Every line of the material is to be duplicated precisely.

------------------------------------------------------------

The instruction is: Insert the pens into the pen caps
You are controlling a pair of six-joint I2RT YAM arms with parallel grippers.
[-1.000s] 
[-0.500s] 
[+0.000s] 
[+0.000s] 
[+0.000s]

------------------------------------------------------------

### Finished exercise
The instruction is: Insert the pens into the pen caps
You are controlling a pair of six-joint I2RT YAM arms with parallel grippers.
[-1.000s] 
[-0.500s] 
[+0.000s] 
[+0.000s] 
[+0.000s]

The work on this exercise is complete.